### Exercise goal
All the data below goes into the copy word for word, but the pictures don't.

### Information supplied

◇ ◇ ◇ ◇

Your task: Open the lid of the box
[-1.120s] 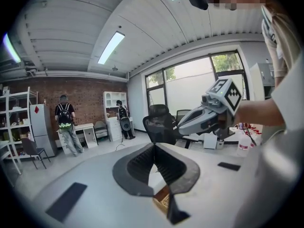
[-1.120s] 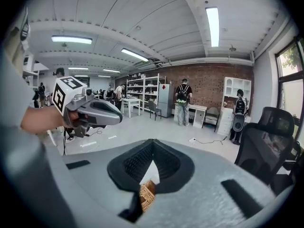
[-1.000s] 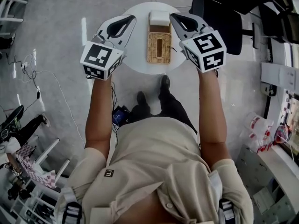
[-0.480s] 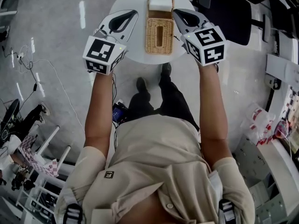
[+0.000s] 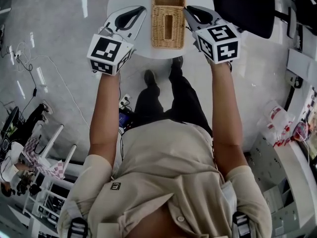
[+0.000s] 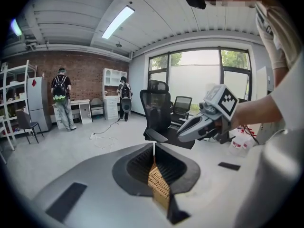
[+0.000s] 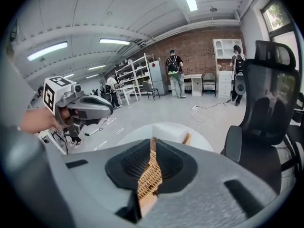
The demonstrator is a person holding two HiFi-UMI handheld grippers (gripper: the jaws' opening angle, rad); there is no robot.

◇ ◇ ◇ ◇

### Response area
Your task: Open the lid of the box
[-1.120s] 
[-1.120s] 
[-1.000s] 
[-0.480s] 
[+0.000s] 
[+0.000s] 
[+0.000s] 
The demonstrator is a person holding two HiFi-UMI handheld grippers (gripper: the jaws' opening angle, rad); there is no robot.

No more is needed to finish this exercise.